EXTRACTED DATA:

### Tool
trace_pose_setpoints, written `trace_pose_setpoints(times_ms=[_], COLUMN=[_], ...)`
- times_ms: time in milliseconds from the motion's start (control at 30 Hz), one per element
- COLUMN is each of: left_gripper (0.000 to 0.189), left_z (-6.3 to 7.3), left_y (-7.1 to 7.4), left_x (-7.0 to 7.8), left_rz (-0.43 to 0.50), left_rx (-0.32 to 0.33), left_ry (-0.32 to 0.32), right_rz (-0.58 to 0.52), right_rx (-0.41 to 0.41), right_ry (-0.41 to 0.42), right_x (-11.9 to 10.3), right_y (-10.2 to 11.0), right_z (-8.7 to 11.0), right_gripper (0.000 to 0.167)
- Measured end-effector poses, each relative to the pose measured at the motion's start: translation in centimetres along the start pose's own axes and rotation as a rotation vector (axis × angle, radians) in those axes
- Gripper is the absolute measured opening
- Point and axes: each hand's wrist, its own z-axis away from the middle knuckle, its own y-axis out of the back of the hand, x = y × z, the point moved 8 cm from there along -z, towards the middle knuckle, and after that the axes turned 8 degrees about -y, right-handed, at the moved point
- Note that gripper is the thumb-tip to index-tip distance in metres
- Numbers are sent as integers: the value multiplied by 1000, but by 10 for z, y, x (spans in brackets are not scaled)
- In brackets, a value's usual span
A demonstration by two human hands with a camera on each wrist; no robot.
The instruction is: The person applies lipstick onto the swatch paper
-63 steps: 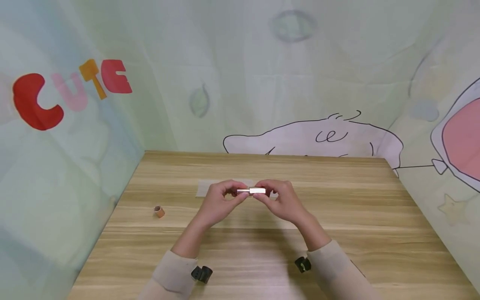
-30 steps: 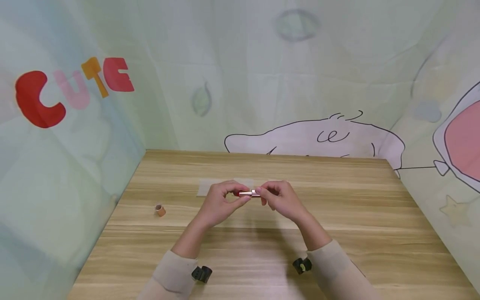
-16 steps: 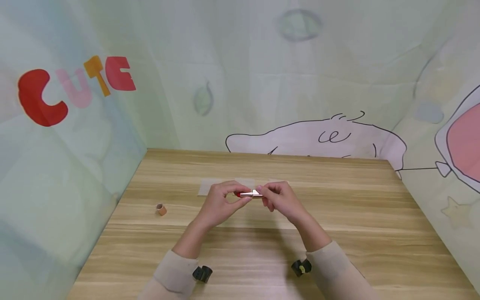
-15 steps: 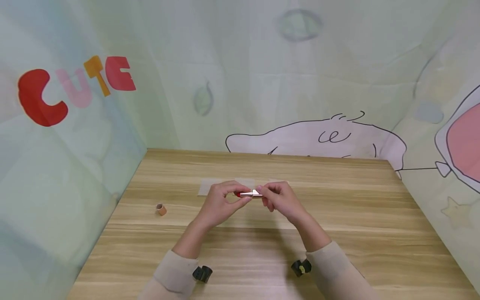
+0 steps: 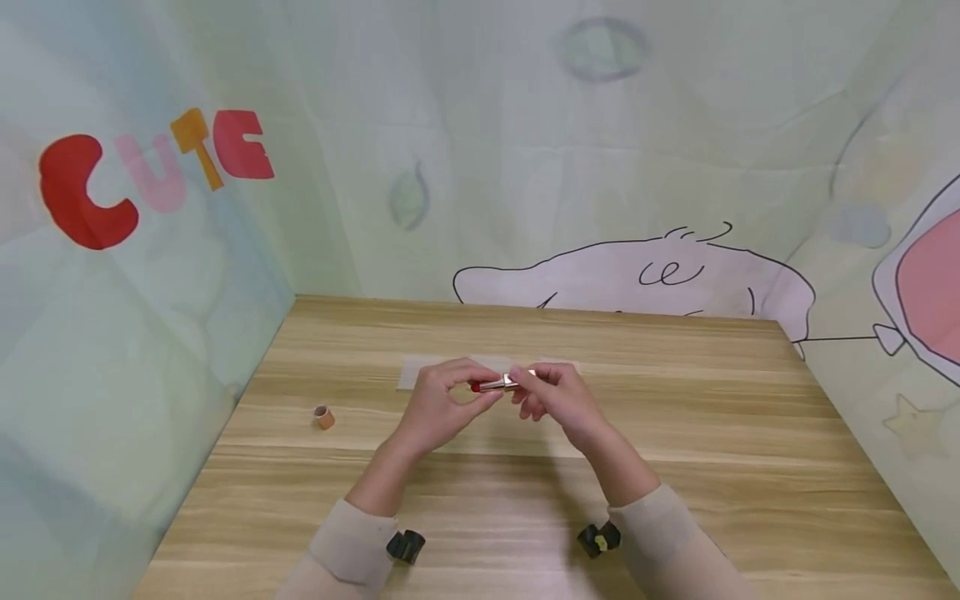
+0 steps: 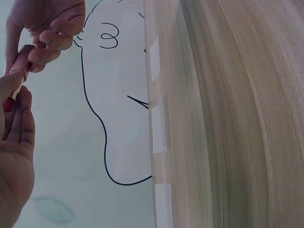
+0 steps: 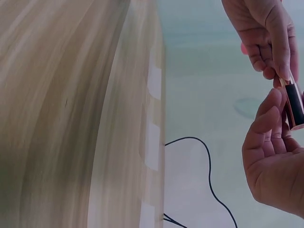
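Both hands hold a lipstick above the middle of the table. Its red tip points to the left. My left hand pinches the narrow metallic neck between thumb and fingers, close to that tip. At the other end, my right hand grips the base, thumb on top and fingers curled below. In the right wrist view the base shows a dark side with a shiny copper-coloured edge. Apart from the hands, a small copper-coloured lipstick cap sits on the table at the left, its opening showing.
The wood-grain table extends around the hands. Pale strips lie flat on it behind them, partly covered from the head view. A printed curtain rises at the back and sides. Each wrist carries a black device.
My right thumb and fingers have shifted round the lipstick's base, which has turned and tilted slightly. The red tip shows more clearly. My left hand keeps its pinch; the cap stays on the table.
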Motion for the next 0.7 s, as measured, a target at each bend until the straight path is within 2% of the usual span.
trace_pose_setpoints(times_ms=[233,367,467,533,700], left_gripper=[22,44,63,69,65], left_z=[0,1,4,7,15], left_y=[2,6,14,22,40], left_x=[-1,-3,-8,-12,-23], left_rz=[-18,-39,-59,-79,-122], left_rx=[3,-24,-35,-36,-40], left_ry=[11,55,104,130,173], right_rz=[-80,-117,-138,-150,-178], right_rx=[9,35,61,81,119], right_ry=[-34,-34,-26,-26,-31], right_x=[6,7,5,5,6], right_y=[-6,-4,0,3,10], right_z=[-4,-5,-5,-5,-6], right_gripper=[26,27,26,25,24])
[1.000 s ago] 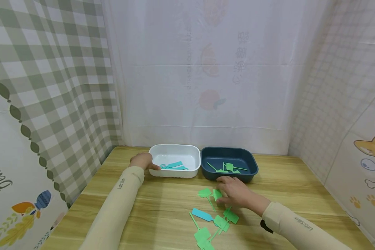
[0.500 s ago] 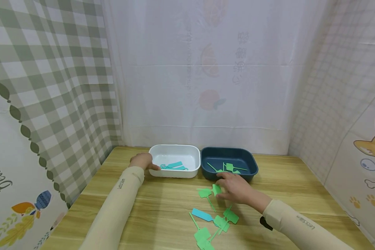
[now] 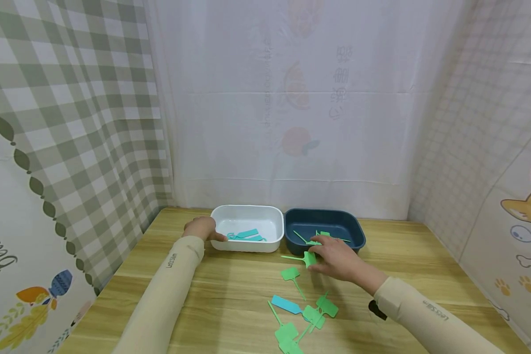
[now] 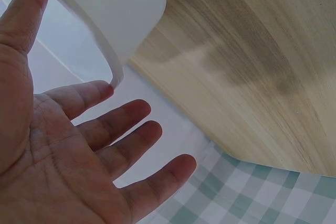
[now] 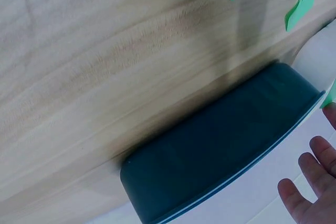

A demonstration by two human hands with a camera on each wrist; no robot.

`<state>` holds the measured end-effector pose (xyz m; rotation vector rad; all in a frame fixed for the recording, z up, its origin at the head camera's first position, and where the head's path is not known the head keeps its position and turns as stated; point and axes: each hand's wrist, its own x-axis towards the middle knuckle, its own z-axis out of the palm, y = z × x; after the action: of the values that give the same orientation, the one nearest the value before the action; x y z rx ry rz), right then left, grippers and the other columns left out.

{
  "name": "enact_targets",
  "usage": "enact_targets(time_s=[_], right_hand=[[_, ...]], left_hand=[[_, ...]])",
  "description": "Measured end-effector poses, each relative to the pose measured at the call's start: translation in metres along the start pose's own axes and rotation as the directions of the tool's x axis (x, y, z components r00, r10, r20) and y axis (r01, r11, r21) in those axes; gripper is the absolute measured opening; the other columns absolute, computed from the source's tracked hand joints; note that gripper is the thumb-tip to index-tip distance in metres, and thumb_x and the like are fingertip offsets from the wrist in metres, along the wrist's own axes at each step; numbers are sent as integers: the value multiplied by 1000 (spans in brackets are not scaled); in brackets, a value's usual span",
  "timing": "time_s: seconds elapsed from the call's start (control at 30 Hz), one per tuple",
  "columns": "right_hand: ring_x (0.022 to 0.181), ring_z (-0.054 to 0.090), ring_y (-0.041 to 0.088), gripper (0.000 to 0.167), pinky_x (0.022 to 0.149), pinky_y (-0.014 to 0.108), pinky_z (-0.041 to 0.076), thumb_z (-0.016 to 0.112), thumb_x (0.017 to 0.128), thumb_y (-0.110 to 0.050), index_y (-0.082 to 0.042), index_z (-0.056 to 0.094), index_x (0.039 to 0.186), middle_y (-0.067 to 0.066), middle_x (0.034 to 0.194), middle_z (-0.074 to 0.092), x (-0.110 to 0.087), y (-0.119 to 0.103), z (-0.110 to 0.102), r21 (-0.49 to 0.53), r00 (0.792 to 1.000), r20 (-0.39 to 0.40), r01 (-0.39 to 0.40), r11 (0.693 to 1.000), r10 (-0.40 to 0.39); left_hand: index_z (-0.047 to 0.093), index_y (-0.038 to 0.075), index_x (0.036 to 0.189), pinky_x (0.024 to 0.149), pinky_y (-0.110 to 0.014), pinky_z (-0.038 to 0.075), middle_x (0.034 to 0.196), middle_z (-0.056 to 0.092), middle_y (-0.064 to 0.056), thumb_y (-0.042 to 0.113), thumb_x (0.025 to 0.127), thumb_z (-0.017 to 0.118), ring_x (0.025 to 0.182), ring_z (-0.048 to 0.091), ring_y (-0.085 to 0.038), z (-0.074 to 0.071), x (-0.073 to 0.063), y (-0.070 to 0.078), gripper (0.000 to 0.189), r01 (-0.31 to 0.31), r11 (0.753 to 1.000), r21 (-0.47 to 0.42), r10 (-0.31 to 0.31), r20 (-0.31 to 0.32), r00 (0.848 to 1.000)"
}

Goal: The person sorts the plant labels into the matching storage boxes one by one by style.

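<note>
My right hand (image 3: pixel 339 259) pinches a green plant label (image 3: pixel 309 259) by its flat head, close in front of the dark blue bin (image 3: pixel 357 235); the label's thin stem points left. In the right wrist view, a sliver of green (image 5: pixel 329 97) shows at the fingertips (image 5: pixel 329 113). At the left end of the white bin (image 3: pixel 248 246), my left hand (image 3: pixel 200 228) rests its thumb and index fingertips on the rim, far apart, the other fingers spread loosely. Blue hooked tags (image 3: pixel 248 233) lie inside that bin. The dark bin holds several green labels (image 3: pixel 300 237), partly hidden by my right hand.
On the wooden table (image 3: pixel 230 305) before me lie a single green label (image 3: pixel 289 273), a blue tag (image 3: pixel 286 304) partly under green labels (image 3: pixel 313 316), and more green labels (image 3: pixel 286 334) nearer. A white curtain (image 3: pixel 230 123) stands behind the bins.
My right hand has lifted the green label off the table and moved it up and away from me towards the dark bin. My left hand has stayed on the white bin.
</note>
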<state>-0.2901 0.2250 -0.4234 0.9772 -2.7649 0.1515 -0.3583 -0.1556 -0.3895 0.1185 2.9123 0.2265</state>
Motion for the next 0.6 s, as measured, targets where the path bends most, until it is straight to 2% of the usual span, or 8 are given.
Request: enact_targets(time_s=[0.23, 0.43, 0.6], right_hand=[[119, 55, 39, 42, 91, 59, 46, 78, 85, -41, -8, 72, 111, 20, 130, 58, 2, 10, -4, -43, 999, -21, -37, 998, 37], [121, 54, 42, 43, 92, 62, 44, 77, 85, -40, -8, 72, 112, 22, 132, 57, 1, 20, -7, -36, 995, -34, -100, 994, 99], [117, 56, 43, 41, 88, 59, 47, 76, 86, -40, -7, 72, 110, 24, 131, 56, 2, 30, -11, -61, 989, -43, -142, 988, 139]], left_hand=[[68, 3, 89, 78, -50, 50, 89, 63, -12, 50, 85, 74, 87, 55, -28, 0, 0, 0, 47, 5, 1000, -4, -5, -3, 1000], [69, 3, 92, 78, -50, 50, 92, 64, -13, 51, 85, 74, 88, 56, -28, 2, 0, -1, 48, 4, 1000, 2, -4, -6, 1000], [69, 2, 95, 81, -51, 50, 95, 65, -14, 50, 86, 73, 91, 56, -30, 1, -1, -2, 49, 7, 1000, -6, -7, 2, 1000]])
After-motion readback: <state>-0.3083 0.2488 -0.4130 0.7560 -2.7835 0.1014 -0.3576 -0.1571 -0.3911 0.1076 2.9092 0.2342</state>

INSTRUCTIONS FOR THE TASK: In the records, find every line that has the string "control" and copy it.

TASK RESPONSE:
- times_ms: time in milliseconds from the motion's start (control at 30 Hz), one per element
  "timing": "time_s: seconds elapsed from the call's start (control at 30 Hz), one per tuple",

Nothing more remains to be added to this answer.